▸ **TASK PROMPT**:
Repeat the whole listing exactly as it appears.
• • • • • • •
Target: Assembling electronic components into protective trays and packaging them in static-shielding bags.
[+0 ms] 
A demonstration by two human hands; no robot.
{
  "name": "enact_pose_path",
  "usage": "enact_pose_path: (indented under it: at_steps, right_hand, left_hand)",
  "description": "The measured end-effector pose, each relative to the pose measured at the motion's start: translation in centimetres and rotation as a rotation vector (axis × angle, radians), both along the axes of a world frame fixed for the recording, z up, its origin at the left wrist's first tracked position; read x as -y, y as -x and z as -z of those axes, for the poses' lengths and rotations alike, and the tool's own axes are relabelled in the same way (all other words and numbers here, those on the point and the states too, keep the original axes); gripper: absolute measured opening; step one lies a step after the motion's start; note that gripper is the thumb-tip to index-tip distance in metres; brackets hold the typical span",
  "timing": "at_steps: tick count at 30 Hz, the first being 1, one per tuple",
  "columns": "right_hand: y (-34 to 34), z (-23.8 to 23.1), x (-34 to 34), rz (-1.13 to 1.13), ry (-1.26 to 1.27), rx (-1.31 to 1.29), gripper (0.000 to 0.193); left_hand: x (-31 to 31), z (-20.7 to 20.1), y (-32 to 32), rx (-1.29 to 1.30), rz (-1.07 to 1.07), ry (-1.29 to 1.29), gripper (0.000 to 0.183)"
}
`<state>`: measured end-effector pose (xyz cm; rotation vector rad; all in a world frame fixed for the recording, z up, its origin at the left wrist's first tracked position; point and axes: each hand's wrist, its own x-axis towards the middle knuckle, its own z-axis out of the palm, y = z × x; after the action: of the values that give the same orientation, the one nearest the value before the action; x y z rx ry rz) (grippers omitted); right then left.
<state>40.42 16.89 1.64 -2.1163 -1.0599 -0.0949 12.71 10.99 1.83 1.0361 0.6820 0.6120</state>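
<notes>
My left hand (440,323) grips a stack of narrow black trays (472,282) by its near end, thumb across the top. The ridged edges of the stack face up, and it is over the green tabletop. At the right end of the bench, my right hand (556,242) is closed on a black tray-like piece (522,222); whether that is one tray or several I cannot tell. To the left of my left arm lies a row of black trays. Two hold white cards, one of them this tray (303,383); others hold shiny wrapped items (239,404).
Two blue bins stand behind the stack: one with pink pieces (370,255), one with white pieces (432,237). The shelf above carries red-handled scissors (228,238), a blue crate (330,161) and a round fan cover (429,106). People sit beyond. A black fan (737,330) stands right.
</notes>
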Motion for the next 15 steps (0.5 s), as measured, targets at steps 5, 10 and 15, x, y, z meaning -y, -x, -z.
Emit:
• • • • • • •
▸ **WRITTEN ANSWER**:
Target: Assembling electronic components into protective trays and packaging them in static-shielding bags.
[+0 ms] 
A demonstration by two human hands; no robot.
{
  "name": "enact_pose_path",
  "usage": "enact_pose_path: (indented under it: at_steps, right_hand, left_hand)",
  "description": "The measured end-effector pose, each relative to the pose measured at the motion's start: translation in centimetres and rotation as a rotation vector (axis × angle, radians), both along the axes of a world frame fixed for the recording, z up, its origin at the left wrist's first tracked position; read x as -y, y as -x and z as -z of those axes, for the poses' lengths and rotations alike, and the tool's own axes are relabelled in the same way (all other words and numbers here, those on the point and the states too, keep the original axes); gripper: absolute measured opening; step one lies a step after the motion's start; note that gripper is the thumb-tip to index-tip distance in metres; brackets hold the typical span",
  "timing": "at_steps: tick count at 30 Hz, the first being 1, one per tuple",
  "columns": "right_hand: y (-34 to 34), z (-23.8 to 23.1), x (-34 to 34), rz (-1.13 to 1.13), ry (-1.26 to 1.27), rx (-1.31 to 1.29), gripper (0.000 to 0.193); left_hand: x (-31 to 31), z (-20.7 to 20.1), y (-32 to 32), rx (-1.29 to 1.30), rz (-1.07 to 1.07), ry (-1.29 to 1.29), gripper (0.000 to 0.183)"
}
`<state>`: measured end-effector pose (xyz cm; rotation vector rad; all in a world frame fixed for the recording, z up, its origin at the left wrist's first tracked position; point and axes: each hand's wrist, its own x-axis towards the middle knuckle, its own z-axis out of the palm, y = z × x; after the action: of the values that give the same orientation, the one nearest the value before the action; x y z rx ry rz) (grippers omitted); right then left.
<state>40.42 16.89 1.64 -2.1163 -1.0599 -0.0949 12.71 10.99 1.83 1.0361 0.6820 0.6120</state>
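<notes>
My left hand (440,323) grips a stack of narrow black trays (472,282) by its near end, thumb across the top. The ridged edges of the stack face up, and it is over the green tabletop. At the right end of the bench, my right hand (556,242) is closed on a black tray-like piece (522,222); whether that is one tray or several I cannot tell. To the left of my left arm lies a row of black trays. Two hold white cards, one of them this tray (303,383); others hold shiny wrapped items (239,404).
Two blue bins stand behind the stack: one with pink pieces (370,255), one with white pieces (432,237). The shelf above carries red-handled scissors (228,238), a blue crate (330,161) and a round fan cover (429,106). People sit beyond. A black fan (737,330) stands right.
</notes>
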Motion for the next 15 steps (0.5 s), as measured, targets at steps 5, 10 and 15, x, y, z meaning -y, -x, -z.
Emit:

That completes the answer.